KRITERIA ULIL AMRI YANG WAJIB DITAATI


KRITERIA ULIL AMRI YANG WAJIB DITAATI

Oleh : KH. M. Shiddiq Al Jawi

Ayat Ulil Amri

Terdapat ayat yang memerintahkan umat Islam untuk mentaati Ulil Amri, yaitu firman Allah SWT :

 

يٰٓاَيُّهَا الَّذِيْنَ اٰمَنُوْٓا اَطِيْعُوا اللّٰهَ وَاَطِيْعُوا الرَّسُوْلَ وَاُولِى الْاَمْرِ مِنْكُمْۚ فَاِنْ تَنَازَعْتُمْ فِيْ شَيْءٍ فَرُدُّوْهُ اِلَى اللّٰهِ وَالرَّسُوْلِ اِنْ كُنْتُمْ تُؤْمِنُوْنَ بِاللّٰهِ وَالْيَوْمِ الْاٰخِرِۗ ذٰلِكَ خَيْرٌ وَّاَحْسَنُ تَأْوِيْلًا

“Wahai orang-orang yang beriman! Taatilah Allah dan taatilah Rasul (Muhammad), dan Ulil Amri (pemegang kekuasaan) di antara kamu. Kemudian, jika kamu berbeda pendapat tentang sesuatu, maka kembalikanlah kepada Allah (Al-Qur'an) dan Rasul (sunnahnya), jika kamu beriman kepada Allah dan hari kemudian. Yang demikian itu lebih utama (bagimu) dan lebih baik akibatnya.” (QS An Nisa` : 59).

 

Ayat tersebut jelas menunjukkan kewajiban mentaati Ulil Amri (pemegang kekuasaan) di antara umat Islam. Namun kemudian, ada yang menafsirkan ketaatan kepada penguasa dalam ayat tersebut bersifat mutlak dan umum untuk setiap pemegang kekuasaan (penguasa), tidak dilihat lagi apakah Ulil Amri itu Khalifah dalam sistem pemerintahan Islam (Khilafah) ataukah penguasa dalam sistem pemerintahan sekular, seperti presiden dalam sistem republik, atau raja dalam sistem kerajaan (monarki). (Muhammad bin Abdullah Al-Mas’ari, Thâ’at Ulil Amri Hudûduhâ wa Quyûduhâ, hlm. 8-9).

 

Padahal pemahaman yang shahih terhadap ayat tersebut, bahwa Ulil Amri yang dimaksud bukanlah sembarang penguasa, melainkan penguasa dalam sistem pemerintahan Islam (Khilafah), yaitu Imam (Khalifah) dan para wakilnya (al-imâm wa nuwâbuhu). (Muhammad bin Abdullah Al-Mas’ari, Thâ’at Ulil Amri Hudûduhâ wa Quyûduhâ, hlm. 17).

 

Yang dimaksud para wakilnya, disebut juga para penguasa (al-hukkâm), yaitu para pemegang kekuasaan di bawah Khalifah, seperti gubernur (al-wâli), para ‘âmil (setingkat bupati/walikota), mu’ âwin tafwîdh (pembantu khalifah bidang kekuasaan), dan lain-lain. (Abdul Qadim Zallum, Nizhâm Al-Hukm fi Al-Islâm, hlm. 250).

 

Dan ketaatan kepada Imam (Khalifah) dan para wakilnya (al-imâm wa nuwâbuhu) tersebut juga terbatas pada perkara yang ma’ruf (yang dibenarkan syariah Islam), tidak ada ketaatan pada segala perkara yang mungkar atau maksiat. (Muhammad bin Abdullah Al-Mas’ari, Thâ’at Ulil Amri Hudûduhâ wa Quyûduhâ, hlm. 17)

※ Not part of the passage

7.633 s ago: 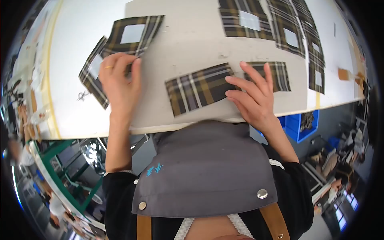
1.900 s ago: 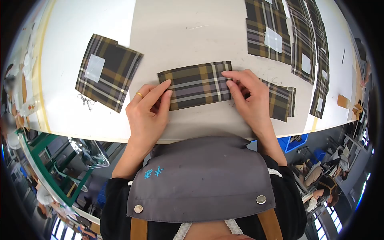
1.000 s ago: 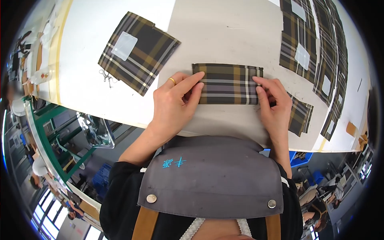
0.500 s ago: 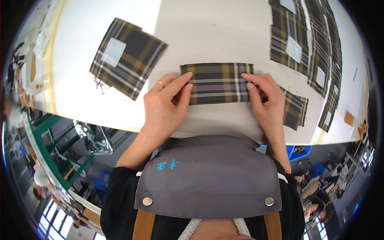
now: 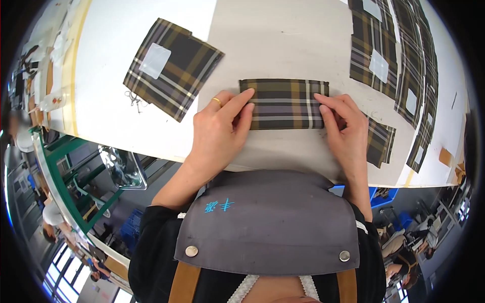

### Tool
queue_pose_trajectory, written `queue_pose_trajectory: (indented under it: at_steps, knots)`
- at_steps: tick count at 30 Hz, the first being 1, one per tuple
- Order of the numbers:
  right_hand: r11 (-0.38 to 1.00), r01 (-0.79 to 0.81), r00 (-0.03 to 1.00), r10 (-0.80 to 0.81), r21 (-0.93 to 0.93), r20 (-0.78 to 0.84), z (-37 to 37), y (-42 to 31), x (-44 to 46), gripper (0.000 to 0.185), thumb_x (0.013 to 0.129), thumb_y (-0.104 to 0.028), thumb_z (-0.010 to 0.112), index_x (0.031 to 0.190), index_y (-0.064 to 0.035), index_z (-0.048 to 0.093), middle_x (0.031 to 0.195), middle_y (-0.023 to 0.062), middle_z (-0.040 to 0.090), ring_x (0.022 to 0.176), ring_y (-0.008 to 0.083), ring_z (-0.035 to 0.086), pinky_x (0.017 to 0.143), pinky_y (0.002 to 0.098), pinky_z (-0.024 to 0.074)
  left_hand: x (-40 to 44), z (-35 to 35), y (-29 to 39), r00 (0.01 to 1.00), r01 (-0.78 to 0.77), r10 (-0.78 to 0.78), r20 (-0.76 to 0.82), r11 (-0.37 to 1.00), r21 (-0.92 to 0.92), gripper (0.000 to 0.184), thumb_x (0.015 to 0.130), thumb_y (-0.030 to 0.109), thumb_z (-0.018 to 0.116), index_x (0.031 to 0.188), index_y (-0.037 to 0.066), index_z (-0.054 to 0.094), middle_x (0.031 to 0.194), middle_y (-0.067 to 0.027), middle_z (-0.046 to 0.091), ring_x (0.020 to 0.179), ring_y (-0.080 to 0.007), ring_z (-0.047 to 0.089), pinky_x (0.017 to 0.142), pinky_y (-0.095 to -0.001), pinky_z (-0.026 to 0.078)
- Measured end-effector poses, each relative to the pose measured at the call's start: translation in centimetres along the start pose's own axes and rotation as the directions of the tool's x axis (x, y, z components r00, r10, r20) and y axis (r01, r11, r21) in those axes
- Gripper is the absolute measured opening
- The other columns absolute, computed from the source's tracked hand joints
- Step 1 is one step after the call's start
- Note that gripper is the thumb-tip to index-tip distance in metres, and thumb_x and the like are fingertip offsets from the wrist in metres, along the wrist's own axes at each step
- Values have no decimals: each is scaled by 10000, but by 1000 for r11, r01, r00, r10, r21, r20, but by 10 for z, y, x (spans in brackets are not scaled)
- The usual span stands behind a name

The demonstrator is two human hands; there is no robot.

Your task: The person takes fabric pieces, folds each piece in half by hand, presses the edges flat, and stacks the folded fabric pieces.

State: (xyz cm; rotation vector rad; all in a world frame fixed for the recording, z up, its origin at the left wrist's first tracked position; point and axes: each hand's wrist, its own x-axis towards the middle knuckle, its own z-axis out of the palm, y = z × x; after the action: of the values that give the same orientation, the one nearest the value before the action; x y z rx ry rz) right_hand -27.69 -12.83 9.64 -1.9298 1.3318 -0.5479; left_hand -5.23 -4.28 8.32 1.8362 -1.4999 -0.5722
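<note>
A folded plaid fabric piece point(image 5: 286, 105) in black, olive, grey and white lies on the beige work surface in front of me. My left hand point(image 5: 218, 132) pinches its left edge between thumb and forefinger, a ring on one finger. At the right edge, my right hand point(image 5: 348, 124) holds it the same way. The piece looks flat, its long sides running left to right. Beside my right hand, partly covered by it, are smaller plaid pieces point(image 5: 380, 144).
Plaid pieces point(image 5: 197, 58) with a whitish patch point(image 5: 155, 60) lie at left, loose threads point(image 5: 135, 101) beside them. Rows of overlapping plaid pieces point(image 5: 371, 48) fill the right side. Below the table edge are a green frame point(image 5: 60, 149) and a blue crate point(image 5: 382, 197). People sit farther off.
The whole view has shifted, so the table and my hands appear slightly farther right. Both hands keep their pinch on the fabric's ends, with little change in its shape.
</note>
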Motion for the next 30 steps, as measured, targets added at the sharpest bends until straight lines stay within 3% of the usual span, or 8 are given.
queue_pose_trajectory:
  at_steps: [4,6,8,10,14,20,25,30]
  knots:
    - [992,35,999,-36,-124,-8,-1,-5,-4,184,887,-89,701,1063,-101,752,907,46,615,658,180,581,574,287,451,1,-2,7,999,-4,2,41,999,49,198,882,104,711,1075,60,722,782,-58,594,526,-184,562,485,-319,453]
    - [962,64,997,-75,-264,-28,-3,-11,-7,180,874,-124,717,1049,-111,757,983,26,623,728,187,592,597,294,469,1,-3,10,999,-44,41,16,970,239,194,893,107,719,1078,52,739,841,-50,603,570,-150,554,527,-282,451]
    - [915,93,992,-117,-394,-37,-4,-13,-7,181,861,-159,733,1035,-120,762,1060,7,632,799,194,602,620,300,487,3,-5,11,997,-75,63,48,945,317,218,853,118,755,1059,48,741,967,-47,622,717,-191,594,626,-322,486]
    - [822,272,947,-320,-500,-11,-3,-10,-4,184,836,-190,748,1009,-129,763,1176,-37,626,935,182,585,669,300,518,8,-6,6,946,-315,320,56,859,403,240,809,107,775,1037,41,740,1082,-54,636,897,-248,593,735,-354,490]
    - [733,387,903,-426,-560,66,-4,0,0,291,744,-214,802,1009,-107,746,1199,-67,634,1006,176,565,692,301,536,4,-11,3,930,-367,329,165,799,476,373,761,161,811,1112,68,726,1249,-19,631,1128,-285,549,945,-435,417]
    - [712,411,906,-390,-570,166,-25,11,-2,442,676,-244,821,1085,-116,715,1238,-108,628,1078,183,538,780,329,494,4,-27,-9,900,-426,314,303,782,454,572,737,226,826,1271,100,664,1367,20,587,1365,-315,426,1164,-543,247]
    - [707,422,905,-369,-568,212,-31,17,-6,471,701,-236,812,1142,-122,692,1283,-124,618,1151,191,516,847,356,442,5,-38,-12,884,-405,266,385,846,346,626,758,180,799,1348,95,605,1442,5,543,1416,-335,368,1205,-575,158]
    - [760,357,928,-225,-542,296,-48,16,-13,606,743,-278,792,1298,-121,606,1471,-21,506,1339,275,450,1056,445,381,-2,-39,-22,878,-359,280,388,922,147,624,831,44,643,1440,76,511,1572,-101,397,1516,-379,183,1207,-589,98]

Ikhtilaf Ulama Seputar Makna Ulil Amri

Para ulama dan mufassirin berbeda pendapat menafsirkan apa yang dimaksud Ulil Amri dalam ayat tersebut, menjadi 5 (lima) pendapat, yaitu :

 

Pertama, Ulil Amri adalah para pemimpin (al-umarâ`). Ini pendapat Abu Hurairah dan Ibnu Abbas RA. Ini pendapat yang dirajihkan oleh Imam Thabari dan merupakan pendapat jumhur ulama salaf dan khalaf, sebagaimana penjelasan Imam Nawawi.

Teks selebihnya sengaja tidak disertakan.